11:11 < jessta> wrtp: acme?
11:11 < jessta> the learning curve is't sttep
11:12 < Ginto8> wrtp, out of curiosity, does it have syntax highlighting?
11:12 < wrtp> nope
11:12 < Ginto8> I'm not addicted to autocomplete but I am to syntax
highlighting
11:12 < wrtp> it's pretty bare bones
11:12 < wrtp> but very powerful
11:12 < Ginto8> so it's like vi
11:12 < Ginto8> in a way
11:12 < wrtp> better than vi
11:12 < nsf> syntax highlighting, yes..  can't live without it
11:12 < wrtp> IMGO
11:13 < wrtp> s/G/H/
11:13 < wrtp> depends on the syntax i guess.  i've never missed it.

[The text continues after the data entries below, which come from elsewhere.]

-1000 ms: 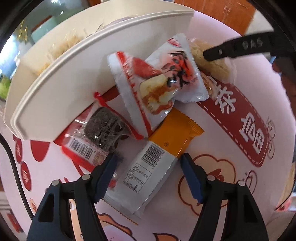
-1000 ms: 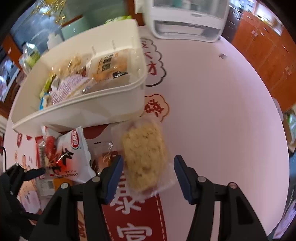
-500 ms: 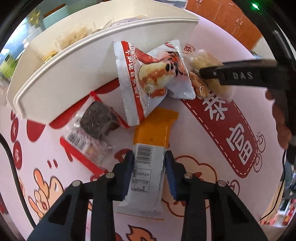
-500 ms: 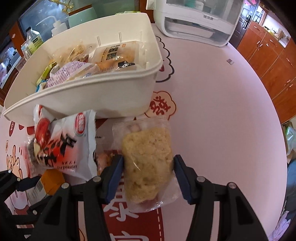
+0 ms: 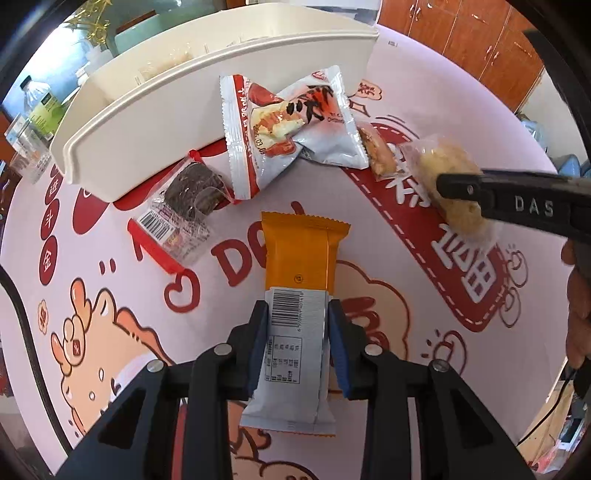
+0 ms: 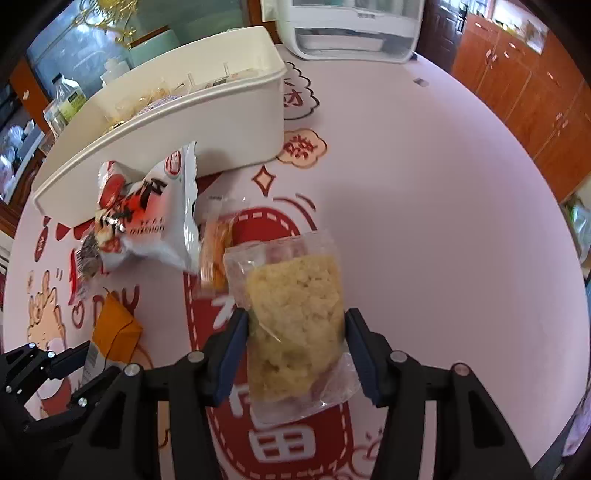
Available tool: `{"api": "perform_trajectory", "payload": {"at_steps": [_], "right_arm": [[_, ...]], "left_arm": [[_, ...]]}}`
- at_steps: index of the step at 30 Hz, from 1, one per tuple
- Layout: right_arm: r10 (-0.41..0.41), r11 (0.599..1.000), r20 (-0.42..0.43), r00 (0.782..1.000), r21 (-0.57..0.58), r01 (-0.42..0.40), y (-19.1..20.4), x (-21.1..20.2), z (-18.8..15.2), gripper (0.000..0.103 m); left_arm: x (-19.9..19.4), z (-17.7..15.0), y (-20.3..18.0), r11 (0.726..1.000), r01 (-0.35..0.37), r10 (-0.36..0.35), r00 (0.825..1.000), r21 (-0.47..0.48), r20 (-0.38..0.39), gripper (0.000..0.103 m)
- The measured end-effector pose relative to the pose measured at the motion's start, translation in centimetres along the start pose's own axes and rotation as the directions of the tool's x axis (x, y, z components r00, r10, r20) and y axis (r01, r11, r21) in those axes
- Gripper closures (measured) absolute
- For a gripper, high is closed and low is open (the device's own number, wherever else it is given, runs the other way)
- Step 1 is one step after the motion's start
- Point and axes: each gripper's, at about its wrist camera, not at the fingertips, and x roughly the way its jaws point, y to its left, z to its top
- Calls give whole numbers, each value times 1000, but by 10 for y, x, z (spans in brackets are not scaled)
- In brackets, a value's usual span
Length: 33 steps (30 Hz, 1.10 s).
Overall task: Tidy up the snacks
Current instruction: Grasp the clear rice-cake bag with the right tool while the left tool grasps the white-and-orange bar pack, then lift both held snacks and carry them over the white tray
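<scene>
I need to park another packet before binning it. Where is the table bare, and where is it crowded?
Bare: the pink tablecloth right of the white bin, up to the white appliance. Crowded: against the bin's front wall, where the red-and-white packets and dark cake packet lie.

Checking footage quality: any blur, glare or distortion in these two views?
Left wrist view: sharp; fisheye bends the white bin; black corners. Right wrist view: the clear rice-cake packet looks soft, glare whitens the table behind.
</scene>
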Motion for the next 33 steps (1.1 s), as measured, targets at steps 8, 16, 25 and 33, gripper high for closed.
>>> {"api": "perform_trajectory", "payload": {"at_steps": [8, 16, 25, 33], "right_arm": [[33, 999, 14, 999, 35, -34, -11, -20, -20, 50], [70, 997, 82, 994, 38, -73, -5, -56, -19, 50], [118, 993, 189, 975, 3, -120, 11, -105, -1, 51], [166, 986, 253, 953, -41, -161, 31, -141, 12, 50]], "left_arm": [[-50, -8, -12, 1000, 11, -11, 996, 3, 84, 73], [-91, 24, -18, 999, 42, -41, 983, -1, 181, 73], [-138, 65, 5, 997, 60, -45, 949, -38, 312, 73], [-169, 89, 32, 990, 67, -18, 930, -121, 368, 73]]}}
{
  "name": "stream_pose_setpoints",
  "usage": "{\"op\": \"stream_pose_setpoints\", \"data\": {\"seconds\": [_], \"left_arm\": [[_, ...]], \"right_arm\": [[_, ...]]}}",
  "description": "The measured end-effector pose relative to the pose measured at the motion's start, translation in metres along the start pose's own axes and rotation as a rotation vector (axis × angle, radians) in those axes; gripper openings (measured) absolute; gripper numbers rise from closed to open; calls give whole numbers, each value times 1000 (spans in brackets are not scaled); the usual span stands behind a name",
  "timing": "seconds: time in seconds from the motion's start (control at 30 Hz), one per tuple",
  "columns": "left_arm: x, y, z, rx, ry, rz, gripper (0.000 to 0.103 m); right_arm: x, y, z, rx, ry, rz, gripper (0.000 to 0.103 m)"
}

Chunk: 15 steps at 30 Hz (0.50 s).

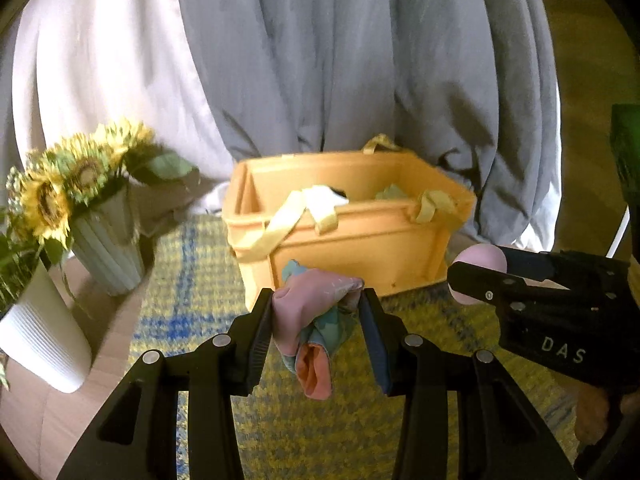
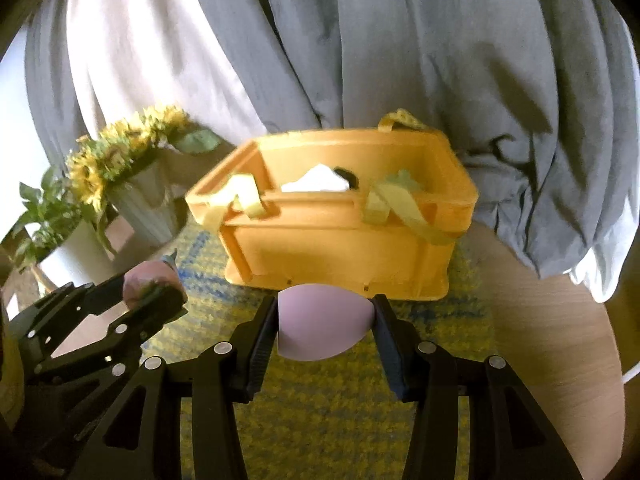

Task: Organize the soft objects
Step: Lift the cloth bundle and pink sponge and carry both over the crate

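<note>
Tilting downward toward the yellow crate [image 1: 360, 236], left tool [image 1: 318, 312] grips bunched cloth [image 1: 312, 320].

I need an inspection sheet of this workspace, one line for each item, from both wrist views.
Surface: yellow and blue rug on a wooden floor.
Job's things: orange crate with yellow straps, cloth items inside.
Clutter: nothing seen.
Grippers: left gripper shut on a multicoloured cloth; right gripper shut on a pale pink soft object.
Cables: white cord, possibly.
Surroundings: grey and white curtains, sunflower vase, white plant pot.
</note>
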<state>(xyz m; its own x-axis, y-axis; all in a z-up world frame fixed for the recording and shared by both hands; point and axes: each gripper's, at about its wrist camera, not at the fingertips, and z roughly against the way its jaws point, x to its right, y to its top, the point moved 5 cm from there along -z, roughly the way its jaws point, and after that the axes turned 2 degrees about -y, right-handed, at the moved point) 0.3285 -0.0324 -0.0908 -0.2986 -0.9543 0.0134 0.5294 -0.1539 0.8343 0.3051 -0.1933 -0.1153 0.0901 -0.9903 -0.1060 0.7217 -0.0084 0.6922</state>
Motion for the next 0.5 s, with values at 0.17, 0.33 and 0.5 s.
{"op": "stream_pose_setpoints", "data": {"seconds": [0.17, 0.33, 0.5], "left_arm": [[2, 15, 20, 55, 3, -5, 42], [2, 30, 39, 116, 15, 8, 42], [4, 42, 52, 154, 13, 9, 42]], "right_arm": [[-2, 11, 22, 61, 0, -5, 48], [-3, 19, 40, 107, -5, -13, 48], [-3, 29, 55, 152, -12, -25, 48]]}}
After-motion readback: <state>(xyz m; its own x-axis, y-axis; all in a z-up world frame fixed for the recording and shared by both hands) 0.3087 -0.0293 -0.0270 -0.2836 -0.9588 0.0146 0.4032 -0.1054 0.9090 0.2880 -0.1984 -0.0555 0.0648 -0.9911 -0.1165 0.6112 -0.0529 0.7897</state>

11:13 < Ginto8> wrtp, I'm intrigued.  I'll have to try it out sometime
11:13 < nsf> I tried acme
11:13 < wrtp> it's worth a go.  but don't bring any preconceptions with you
when you do.
11:14 < nsf> didn't quite get the point
11:15 < wrtp> the point is that you can edit & process text really
conveniently.  it's particularly powerful in conjunction with command line tools,
because their textual output is just editable/executable text
11:15 < wrtp> i couldn't live without structural regexps
11:16 < wrtp> then again, i've used it for years and years, so i'm biased.
before then i used vi.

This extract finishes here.